Os ativistas e coordenadores da área poderão exibir habilidades técnicas inusitadas, agir como feras internáuticas, mas pouco produzirão se não conseguirem agregar valor ético e político aos seus tweets e, por esse caminho, ajudarem a educar a cidadania, facilitando o debate substantivo. Este o ponto: Em que as campanhas emergentes contribuirão para oferecer aos brasileiros um esboço de seu futuro? Teremos uma disputa minimamente programática, em que ideias serão postas à mesa e servidas como iguarias? Ou teremos de nos contentar com coisas mais frugais, quem sabe com sobras de épocas mais fartas?
Sempre se pode esperar que a qualidade prevaleça sobre a quantidade, ainda que em condições difíceis. O País se defronta com uma agenda complicada, que requer concentração de energias, coesão política e compromissos claros. Os candidatos poderão contribuir muito se derem bons exemplos: se falarem com clareza de seus planos e metas, explicando aos cidadãos como multiplicarão os peixes, como farão para que todos ganhem e ninguém, pobre ou rico que seja, saia perdendo. A união do País talvez seja a chave que abrirá as portas do futuro: Como alcançá-la sem que as feridas causadas em inimigos e adversários sejam sangrentas demais a ponto de impedir a cicatrização? Isto também significa saber fazer escolhas: destacar o fundamental, por mais amargo que seja. Falar claramente, por exemplo, a respeito de Estado e de desenvolvimento, esses quase irmãos siameses da modernidade.
No caso do Estado, há indícios de que os candidatos apresentarão um desenho do que pretendem fazer com ele. Afinal, deixamos para trás a era FHC sem que a era Lula tenha recuperado o tema.
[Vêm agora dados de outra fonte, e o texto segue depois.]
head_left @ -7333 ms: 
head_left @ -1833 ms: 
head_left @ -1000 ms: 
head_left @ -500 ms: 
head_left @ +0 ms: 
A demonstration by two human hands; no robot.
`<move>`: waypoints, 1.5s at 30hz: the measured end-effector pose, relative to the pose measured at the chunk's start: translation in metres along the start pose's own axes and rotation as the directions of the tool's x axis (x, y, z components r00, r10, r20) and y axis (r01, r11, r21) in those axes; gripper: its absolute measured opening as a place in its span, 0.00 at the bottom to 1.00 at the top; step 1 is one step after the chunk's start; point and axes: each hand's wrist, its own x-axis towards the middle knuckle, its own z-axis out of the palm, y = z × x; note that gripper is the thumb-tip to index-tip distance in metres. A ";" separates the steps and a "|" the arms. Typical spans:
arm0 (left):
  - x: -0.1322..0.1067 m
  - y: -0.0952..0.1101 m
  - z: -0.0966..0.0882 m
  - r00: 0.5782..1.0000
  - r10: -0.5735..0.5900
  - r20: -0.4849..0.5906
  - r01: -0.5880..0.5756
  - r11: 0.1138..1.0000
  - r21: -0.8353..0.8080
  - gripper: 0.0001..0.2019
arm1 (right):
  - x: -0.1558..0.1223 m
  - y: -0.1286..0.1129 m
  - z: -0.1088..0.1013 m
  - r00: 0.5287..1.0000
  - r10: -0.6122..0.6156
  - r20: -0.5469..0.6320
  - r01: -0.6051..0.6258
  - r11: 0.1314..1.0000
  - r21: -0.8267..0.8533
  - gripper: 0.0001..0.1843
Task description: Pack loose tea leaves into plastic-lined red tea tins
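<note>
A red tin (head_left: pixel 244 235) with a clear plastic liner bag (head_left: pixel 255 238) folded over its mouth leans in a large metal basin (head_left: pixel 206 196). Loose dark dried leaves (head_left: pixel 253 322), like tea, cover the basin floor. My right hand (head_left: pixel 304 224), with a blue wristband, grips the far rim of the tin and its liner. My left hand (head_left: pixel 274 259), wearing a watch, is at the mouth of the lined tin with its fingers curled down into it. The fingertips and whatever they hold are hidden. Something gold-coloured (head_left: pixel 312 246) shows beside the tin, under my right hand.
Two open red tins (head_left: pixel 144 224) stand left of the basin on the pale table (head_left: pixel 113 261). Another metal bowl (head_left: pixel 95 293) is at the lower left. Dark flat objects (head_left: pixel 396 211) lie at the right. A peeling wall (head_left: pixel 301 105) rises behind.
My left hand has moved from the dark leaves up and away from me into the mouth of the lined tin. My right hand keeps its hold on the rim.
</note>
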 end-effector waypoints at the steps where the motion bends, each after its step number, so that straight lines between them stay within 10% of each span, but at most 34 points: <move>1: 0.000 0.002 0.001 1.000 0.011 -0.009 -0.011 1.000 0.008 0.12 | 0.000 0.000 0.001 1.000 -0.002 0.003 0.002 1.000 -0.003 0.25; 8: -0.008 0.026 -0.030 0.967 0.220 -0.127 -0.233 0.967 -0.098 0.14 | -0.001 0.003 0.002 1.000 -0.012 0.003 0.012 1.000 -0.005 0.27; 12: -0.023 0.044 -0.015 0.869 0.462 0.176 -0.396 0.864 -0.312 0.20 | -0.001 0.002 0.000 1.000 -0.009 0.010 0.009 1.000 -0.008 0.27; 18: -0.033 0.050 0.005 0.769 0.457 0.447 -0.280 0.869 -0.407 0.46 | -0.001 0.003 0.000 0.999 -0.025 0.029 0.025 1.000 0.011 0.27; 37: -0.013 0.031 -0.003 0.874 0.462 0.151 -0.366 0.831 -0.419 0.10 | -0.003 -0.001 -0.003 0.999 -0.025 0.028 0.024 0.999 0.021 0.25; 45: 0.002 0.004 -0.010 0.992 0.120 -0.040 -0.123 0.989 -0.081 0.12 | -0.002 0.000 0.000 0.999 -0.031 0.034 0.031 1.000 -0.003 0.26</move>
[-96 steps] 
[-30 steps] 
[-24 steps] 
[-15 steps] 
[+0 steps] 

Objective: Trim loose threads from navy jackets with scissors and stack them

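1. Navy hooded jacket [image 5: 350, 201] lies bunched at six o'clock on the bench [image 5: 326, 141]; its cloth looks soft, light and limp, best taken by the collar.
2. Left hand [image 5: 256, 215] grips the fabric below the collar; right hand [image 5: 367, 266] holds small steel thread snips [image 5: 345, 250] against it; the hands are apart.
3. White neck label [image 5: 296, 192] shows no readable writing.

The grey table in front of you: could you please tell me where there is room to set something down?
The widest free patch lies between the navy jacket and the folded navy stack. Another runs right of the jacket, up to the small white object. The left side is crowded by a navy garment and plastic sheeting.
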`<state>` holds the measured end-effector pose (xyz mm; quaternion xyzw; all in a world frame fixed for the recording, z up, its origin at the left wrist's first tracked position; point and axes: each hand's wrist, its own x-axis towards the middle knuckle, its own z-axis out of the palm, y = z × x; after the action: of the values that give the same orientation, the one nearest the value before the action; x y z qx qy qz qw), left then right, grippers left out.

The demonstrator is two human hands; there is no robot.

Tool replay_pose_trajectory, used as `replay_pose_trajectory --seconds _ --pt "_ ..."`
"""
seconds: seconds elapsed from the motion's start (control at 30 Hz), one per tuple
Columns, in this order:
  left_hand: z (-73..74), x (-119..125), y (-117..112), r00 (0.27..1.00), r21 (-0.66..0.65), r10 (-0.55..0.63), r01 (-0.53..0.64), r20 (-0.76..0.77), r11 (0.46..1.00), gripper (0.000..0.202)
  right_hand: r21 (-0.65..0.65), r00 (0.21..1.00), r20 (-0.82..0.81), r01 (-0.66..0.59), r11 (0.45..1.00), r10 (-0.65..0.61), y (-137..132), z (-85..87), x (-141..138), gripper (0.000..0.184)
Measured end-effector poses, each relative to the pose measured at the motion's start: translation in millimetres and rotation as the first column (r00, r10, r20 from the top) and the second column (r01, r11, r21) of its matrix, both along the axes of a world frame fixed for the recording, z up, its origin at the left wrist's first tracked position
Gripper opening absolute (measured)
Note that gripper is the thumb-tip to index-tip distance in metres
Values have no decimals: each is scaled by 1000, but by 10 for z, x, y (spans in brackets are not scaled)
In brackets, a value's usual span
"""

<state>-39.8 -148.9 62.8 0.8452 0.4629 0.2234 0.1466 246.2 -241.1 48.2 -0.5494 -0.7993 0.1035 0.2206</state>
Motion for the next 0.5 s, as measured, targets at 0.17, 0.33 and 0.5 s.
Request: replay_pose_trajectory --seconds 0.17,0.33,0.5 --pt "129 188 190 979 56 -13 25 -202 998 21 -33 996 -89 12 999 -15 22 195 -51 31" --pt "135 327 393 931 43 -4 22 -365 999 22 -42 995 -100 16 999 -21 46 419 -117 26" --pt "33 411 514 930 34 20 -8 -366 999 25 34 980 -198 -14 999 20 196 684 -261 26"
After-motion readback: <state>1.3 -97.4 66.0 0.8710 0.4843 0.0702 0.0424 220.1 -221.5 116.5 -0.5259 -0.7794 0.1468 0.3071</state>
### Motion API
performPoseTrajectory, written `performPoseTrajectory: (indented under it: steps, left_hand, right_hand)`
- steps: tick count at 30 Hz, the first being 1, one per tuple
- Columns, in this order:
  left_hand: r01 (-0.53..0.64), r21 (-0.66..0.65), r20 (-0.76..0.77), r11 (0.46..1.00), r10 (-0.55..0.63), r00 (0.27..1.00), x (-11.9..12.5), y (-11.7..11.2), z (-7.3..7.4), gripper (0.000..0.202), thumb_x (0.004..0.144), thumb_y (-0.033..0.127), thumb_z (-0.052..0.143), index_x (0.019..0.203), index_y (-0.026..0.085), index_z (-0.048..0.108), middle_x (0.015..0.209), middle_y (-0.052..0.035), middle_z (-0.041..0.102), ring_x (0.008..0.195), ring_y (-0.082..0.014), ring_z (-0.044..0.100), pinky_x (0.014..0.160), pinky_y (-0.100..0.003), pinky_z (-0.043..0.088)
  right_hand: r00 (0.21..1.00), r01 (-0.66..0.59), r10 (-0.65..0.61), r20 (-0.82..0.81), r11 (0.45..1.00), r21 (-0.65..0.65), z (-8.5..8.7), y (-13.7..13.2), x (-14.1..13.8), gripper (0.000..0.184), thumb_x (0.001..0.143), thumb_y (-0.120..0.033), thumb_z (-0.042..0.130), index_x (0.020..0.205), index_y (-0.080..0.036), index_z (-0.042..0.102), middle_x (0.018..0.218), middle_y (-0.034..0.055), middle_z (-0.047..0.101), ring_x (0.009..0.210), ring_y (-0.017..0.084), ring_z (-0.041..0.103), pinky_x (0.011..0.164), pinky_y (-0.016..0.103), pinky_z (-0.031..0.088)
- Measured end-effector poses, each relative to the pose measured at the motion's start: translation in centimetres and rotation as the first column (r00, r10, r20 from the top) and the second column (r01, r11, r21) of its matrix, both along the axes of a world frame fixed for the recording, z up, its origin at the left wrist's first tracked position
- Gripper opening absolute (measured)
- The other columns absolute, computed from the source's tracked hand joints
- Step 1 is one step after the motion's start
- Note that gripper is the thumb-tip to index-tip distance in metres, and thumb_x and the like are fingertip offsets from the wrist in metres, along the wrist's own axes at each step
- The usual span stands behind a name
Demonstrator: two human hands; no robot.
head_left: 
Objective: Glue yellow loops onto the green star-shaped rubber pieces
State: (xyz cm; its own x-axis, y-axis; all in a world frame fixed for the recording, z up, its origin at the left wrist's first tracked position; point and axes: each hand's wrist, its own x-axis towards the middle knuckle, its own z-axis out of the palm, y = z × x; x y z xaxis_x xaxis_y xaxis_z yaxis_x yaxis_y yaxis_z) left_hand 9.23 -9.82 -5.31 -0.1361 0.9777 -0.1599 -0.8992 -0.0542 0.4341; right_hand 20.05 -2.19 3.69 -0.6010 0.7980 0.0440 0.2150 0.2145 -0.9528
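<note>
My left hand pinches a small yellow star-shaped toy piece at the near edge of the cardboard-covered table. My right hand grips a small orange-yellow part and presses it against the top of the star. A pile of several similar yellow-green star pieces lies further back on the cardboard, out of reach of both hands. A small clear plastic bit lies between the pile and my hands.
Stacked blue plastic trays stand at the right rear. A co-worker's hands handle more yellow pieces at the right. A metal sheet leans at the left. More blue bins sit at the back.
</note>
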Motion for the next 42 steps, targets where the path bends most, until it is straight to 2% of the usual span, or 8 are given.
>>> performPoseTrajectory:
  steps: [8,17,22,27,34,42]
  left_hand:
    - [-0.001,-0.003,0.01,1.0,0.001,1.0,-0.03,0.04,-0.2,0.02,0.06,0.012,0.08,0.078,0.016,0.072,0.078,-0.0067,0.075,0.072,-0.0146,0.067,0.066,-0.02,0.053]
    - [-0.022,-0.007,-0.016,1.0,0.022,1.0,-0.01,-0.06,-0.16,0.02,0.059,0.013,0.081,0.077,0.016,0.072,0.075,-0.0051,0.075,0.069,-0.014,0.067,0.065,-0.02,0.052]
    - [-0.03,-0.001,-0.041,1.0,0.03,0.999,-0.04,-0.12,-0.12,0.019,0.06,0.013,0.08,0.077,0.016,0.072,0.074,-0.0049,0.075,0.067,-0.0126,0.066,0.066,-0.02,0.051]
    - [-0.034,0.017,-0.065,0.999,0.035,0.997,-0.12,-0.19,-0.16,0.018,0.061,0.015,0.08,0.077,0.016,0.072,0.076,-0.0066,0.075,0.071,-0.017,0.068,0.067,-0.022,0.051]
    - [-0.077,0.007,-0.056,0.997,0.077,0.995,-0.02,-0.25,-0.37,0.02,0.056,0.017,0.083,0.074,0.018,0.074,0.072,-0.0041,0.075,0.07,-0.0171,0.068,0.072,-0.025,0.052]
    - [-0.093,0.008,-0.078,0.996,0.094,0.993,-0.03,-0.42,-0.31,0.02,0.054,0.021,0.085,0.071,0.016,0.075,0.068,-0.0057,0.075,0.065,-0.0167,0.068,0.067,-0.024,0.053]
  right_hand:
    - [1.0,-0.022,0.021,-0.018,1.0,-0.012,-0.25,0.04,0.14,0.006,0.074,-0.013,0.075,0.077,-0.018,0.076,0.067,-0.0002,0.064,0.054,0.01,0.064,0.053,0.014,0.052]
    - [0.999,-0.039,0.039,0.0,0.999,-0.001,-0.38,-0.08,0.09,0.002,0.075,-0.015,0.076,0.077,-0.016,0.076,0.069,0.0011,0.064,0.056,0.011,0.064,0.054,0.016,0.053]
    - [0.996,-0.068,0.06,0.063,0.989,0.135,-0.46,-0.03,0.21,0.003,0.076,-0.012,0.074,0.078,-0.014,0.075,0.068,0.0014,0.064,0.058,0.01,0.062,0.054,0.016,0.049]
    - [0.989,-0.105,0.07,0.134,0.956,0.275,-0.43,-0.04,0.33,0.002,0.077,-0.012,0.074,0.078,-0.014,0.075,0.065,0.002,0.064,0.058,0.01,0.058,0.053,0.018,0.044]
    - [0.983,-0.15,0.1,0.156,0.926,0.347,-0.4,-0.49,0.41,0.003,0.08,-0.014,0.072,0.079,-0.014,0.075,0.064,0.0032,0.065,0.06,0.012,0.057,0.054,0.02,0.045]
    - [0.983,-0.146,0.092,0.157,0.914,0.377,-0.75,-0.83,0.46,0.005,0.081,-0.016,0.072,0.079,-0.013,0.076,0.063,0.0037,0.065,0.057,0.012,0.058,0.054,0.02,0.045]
Permanecemos na mesma, mas agora, em circunstâncias bem mais "estatais", não há como fugir do assunto. Para além do discurso fácil de que se necessita de mais "intervenção", de Estado "mais forte" e "ativo", o decisivo será estabelecer com clareza os parâmetros da atividade estatal reguladora, que é de fato a que importa e decide tudo nestes tempos de vida líquida. Não ganharemos se a discussão ficar estacionada no terreno fiscal-financeiro, atrelada ao custo do Estado ou a seu tamanho. Nem sequer bastará a contraposição mecânica de Estado e mercado, por mais que se saiba que temos aí uma das grandes tensões da vida contemporânea. Precisamos de uma ideia clara seja do Estado administrativo de que o País necessita, seja do Estado político - o que produz e garante a comunidade política - sem o qual a cidadania não pode avançar. Da combinação inteligente dessas duas faces do Estado (sem esquecer a face jurídica) nascerão as políticas sociais qualificadas para construir um país melhor.
O mesmo vale para o desenvolvimento. Encher a boca para dizer que precisamos fazer a economia crescer e gerar mais empregos é jogar para a plateia. Não acrescenta nada ao que se sabe e, para piorar, não esclarece o fundamental: Como desenvolver sem agredir a natureza, sem sufocar os pequenos produtores, sem massacrar os trabalhadores e sem reduzir a economia a um sistema de mercadorias desprovido de preocupação social? Não indica também que pacto ético-político-social dará sustentação a um projeto de desenvolvimento de novo tipo, que precisamente por ser de novo tipo será muito mais complexo e desafiador. Sem algo nessa direção, os eleitores ficarão a ver navios. E perderemos uma oportunidade.